Was isst man denn hier so? Die Antwort ist: Reis!

Mindestens zum Abendessen gibt es immer eine Schüssel davon, traditionell auch zum Frühstück und Mittagessen. Und weil Reis wie wir ihn kennen ja nun etwas schwer mit Stäbchen zu essen ist, wird immer "Klebreis" serviert. 

Den kann man dann ganz einfach in kleinen Klößen essen. Und eine ganz wichtige Regel: Man muss immer auch das allerletzte Reiskorn aufessen, sonst gilt das als Beleidigung für den Koch (/meine Gastmutter) und das wollen wir ja nicht.

Genauso essenziell wie Reis ist in Japan die Miso- Suppe. Ich glaube, das ist sowas wie Fischbrühe, aber da bin ich mir nicht wirklich sicher. Auf jeden Fall ist es eine klare Suppe, in die Tofuwürfel und Nori (Algen), manchmal auch Kartoffeln oder anderes Gemüse geschmissen werden. Und wirklich: Das ist sooo lecker! Auch diese Suppe gibt es (traditionell) zum Frühstück, Mittag- und Abendessen aber meine Familie lässt ersteres aus und isst statt dessen Toast oder Müsli.

Was auch fast immer am Start ist: Tofu. Und zwar in allen möglichen Varianten. Es gibt Tofu gebraten, gekocht und - ich bin mir nicht sicher, aber es schmeckt so - roh. Ich komme eigentlich mit allem klar, nur, wenn da so ein roher Block Tofu auf meinem Teller ist, muss ich mich 

Beliebte Nudelgerichte sind hier Ramen, Soba (dünne Nudeln) und Udon (die super dicke Variante). Nudeln gibt es aber auch gebraten, anstatt in Suppe. Schlürfen ist bei diesen Gerichten erlaubt aber man sollte es natürlich nicht übertreiben...

Kommen wir zu dem einzigen Gericht in Japan, das ich nicht aufgegessen habe: Nato.

Vielleicht hast du ja schon davon gehört: Nato sind vergammelte (fermentierte hört sich einfach nicht schlimm genug an) Sojabohnen, die aufgrund ihrer Verarbeitung einen Schleimmantel entwickelt haben und genauso riechen, wie du dir das gerade vorstellst. Geschmacklich geht es sogar ganz gut aber man hat danach beim Atmen so einen flüchtigen Fäkalgeschmack im Mund. 
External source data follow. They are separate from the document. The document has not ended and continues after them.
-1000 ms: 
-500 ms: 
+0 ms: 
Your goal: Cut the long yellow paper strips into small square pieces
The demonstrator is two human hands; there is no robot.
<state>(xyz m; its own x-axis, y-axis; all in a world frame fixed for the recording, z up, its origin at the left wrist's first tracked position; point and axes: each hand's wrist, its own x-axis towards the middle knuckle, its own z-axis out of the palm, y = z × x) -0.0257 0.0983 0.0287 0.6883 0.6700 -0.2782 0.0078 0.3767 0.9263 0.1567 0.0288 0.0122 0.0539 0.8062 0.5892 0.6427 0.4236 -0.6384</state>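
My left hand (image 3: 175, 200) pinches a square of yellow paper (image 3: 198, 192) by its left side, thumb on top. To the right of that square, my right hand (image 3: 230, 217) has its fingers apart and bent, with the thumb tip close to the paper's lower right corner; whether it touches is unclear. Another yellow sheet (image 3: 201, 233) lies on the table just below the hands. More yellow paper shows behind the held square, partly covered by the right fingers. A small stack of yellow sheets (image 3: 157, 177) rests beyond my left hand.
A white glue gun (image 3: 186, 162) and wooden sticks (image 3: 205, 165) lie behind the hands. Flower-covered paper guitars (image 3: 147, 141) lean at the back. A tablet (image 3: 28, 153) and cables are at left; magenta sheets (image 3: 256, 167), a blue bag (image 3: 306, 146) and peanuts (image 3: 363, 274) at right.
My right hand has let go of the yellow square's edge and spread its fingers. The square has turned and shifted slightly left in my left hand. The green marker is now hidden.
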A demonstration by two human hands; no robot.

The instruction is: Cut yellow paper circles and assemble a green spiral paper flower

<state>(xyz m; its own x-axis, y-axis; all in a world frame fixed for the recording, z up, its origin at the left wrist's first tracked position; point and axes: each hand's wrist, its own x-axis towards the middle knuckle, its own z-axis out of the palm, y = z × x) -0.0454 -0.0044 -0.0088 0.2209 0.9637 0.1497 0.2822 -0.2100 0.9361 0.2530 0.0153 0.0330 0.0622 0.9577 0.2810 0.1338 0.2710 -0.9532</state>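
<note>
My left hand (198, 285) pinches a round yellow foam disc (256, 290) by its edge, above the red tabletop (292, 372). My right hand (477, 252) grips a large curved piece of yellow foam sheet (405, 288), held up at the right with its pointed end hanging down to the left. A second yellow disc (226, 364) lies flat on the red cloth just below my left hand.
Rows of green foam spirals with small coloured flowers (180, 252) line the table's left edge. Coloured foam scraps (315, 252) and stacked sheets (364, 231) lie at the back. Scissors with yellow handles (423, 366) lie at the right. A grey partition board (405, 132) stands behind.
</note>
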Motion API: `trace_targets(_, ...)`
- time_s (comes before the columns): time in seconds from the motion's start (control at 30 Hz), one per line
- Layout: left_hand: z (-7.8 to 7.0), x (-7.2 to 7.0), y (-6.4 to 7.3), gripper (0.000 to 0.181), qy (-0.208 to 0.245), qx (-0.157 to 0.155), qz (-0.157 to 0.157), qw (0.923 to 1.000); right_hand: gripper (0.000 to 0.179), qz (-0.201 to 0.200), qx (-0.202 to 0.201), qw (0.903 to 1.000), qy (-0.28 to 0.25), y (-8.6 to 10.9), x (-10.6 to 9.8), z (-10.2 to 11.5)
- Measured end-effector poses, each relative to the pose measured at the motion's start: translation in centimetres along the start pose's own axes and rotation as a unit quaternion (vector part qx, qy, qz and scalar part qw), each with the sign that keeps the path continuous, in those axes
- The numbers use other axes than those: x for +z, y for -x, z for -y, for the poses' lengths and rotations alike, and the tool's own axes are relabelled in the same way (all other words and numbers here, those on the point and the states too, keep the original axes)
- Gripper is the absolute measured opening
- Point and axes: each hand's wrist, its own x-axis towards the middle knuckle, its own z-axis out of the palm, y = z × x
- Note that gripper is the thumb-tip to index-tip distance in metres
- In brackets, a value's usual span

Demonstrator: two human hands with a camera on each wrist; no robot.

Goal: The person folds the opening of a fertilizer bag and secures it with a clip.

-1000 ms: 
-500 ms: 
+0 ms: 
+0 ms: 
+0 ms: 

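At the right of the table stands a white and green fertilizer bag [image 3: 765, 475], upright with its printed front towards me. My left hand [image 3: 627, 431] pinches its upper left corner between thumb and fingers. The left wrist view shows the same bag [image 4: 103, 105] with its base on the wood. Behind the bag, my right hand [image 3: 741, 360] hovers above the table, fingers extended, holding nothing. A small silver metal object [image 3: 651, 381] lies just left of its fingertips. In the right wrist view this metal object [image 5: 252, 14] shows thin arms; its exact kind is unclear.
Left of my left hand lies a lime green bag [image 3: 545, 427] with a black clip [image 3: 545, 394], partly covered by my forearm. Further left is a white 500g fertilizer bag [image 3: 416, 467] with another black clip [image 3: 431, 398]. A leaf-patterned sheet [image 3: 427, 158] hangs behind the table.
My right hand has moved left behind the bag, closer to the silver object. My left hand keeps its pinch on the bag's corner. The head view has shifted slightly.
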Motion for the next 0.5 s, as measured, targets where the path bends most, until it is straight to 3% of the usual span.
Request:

Also wie man eventuell heraushört war das nicht so mein Ding ABER: Man sollte sich trotzdem mal trauen und es ausprobieren, weil es nämlich

1. Leute gibt, die Nato mögen und es

2. lustig ist, mit den anderen Japanern zusammen zu leiden.

Japan ist bekannt für seine heißen Quellen, die Onsen. In dem Quellwasser sind oft verschiedenste Mineralien gelöst, denen heilende Kräfte nachgesagt werden.

Baden hat hier eine alte Tradition und ein elementarer Bestandteil der Kultur dieses Landes. Es wird geglaubt, dass tägliches Baden in heißem Wasser einer der Faktoren für die hohe durchschnittliche Lebenserwartung der Japaner ist.

Im Land der aufgehenden Sonne besitzt eigentlich jeder Haushalt eine Badewanne, die tagtäglich genutzt wird. Die ganze Familie teilt sich das Wasser eines Abends, deswegen wir vor dem Baden geduscht.

 

Duschen tut man auf einem kleinen Schemel sitzend. Oft kann man nicht nur den Duschkopf verwenden, sondern auch Wasser in eine Schüssel laufen lassen und sich die dann überkippen. Eine eigentliche "Dusche" gibt es aber auch nicht wirklich, der ganze Raum ist einfach wasserdicht abgeschottet, sodass man keine Grenzen hat, was das verschütten von Wasser angeht.

Hat man sich gründlich gereinigt, steigt man danach für (in meinem Fall) etwa 6 Minuten in die Wanne und kann nach einem anstrengenden Tag endlich mal tiefenentspannen.

Wenn ich allerdings diese 6 Minuten überschreite, kann ich spüren, wie mindestens zwei Hautschichten unter Wasser entflammen und ich langsam lebendig gekocht werde. Ansonsten bin ich aber Fan vom "O-Furo", wie das Bad hier genannt wird. Danach fühlt man sich nämlich wie in einen warmen Mantel gehüllt und ich könnte schwören, dass meine Haut reiner geworden ist, seit ich hier angekommen bin.